- _About this exercise_: Write out every record below exactly, leaving the pictures out.

- _Stored records_:
# # #
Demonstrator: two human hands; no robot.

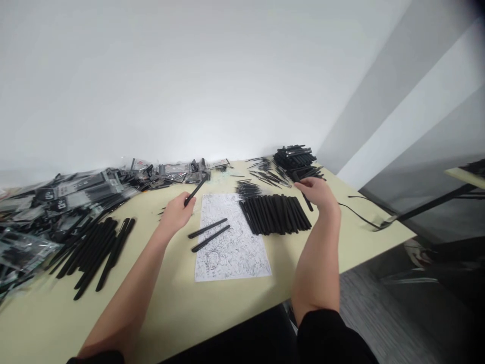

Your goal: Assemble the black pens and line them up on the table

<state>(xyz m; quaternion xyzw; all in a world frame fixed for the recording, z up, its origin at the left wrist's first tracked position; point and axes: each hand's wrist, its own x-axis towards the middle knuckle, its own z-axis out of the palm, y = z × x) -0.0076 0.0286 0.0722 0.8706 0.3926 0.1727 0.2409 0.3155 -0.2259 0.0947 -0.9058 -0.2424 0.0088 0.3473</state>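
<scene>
- The left hand point(178, 213) pinches a slim black pen point(195, 192), near the far left corner of a scribbled white paper sheet point(238, 263).
- The right hand point(318, 192) grips a dark stick-shaped pen point(308, 203), just beside a tight row of black pens point(275, 215).
- Between them I see two slender black pens point(211, 238) lying over the sheet's left edge, on the pale yellow desk point(174, 303).

A white wall point(182, 76) stands beyond a pale yellow surface point(367, 237); at right, a black cable point(362, 217) and gray floor point(364, 303).
</scene>
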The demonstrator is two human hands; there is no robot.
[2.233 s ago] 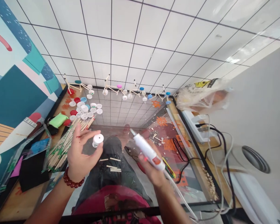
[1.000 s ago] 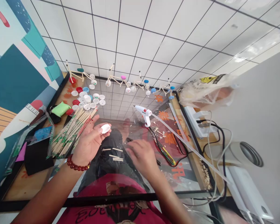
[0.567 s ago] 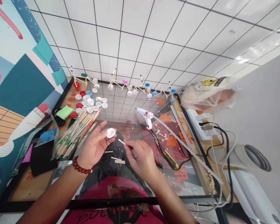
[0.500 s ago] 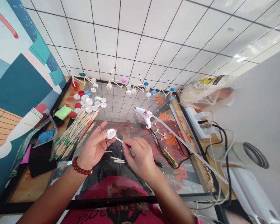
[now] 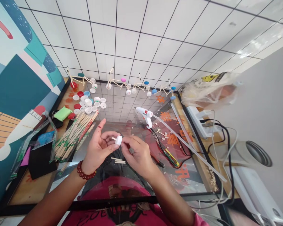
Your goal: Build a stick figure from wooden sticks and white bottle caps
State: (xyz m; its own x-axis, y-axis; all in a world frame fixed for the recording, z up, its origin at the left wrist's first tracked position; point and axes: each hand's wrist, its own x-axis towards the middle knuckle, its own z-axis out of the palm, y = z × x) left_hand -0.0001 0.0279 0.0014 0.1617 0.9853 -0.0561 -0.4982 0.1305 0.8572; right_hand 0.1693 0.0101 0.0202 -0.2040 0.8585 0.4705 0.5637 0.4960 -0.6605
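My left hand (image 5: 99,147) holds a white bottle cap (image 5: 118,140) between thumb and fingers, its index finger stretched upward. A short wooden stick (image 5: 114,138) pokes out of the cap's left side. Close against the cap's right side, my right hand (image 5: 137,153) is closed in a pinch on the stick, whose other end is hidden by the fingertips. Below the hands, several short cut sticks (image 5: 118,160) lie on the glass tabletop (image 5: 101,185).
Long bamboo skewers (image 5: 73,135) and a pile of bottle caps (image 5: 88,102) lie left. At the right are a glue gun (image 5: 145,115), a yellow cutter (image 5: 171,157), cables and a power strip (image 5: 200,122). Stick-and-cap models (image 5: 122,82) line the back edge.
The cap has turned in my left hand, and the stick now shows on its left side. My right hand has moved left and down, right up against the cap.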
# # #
- _Exercise answer_:
Demonstrator: two human hands; no robot.


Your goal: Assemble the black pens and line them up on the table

<state>(xyz m; quaternion xyzw; all in a world frame fixed for the recording, z up, its origin at the left wrist's first tracked position; point and axes: each hand's wrist, its own x-axis towards the middle knuckle, its own z-axis out of the palm, y = z × x) -0.0076 0.0286 0.0722 0.8706 0.3926 0.1727 0.2409 0.3155 -0.2259 0.0947 -0.9058 -0.2424 0.0088 0.3473</state>
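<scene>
- The left hand point(178, 213) pinches a slim black pen point(195, 192), near the far left corner of a scribbled white paper sheet point(238, 263).
- The right hand point(318, 192) grips a dark stick-shaped pen point(308, 203), just beside a tight row of black pens point(275, 215).
- Between them I see two slender black pens point(211, 238) lying over the sheet's left edge, on the pale yellow desk point(174, 303).

A white wall point(182, 76) stands beyond a pale yellow surface point(367, 237); at right, a black cable point(362, 217) and gray floor point(364, 303).
</scene>
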The demonstrator is two human hands; there is no robot.
[2.233 s ago] 
[1.000 s ago] 
[0.567 s ago] 
[0.500 s ago] 
[now] 
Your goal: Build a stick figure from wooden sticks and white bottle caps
State: (xyz m; its own x-axis, y-axis; all in a world frame fixed for the recording, z up, its origin at the left wrist's first tracked position; point and axes: each hand's wrist, its own x-axis towards the middle knuckle, its own z-axis out of the palm, y = z × x) left_hand -0.0001 0.0279 0.0014 0.1617 0.9853 -0.0561 -0.4982 0.1305 0.8572; right_hand 0.1693 0.0101 0.0202 -0.2040 0.8585 0.4705 0.5637 0.4960 -0.6605
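My left hand (image 5: 99,147) holds a white bottle cap (image 5: 118,140) between thumb and fingers, its index finger stretched upward. A short wooden stick (image 5: 114,138) pokes out of the cap's left side. Close against the cap's right side, my right hand (image 5: 137,153) is closed in a pinch on the stick, whose other end is hidden by the fingertips. Below the hands, several short cut sticks (image 5: 118,160) lie on the glass tabletop (image 5: 101,185).
Long bamboo skewers (image 5: 73,135) and a pile of bottle caps (image 5: 88,102) lie left. At the right are a glue gun (image 5: 145,115), a yellow cutter (image 5: 171,157), cables and a power strip (image 5: 200,122). Stick-and-cap models (image 5: 122,82) line the back edge.
The cap has turned in my left hand, and the stick now shows on its left side. My right hand has moved left and down, right up against the cap.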

None of the exercise remains to be done.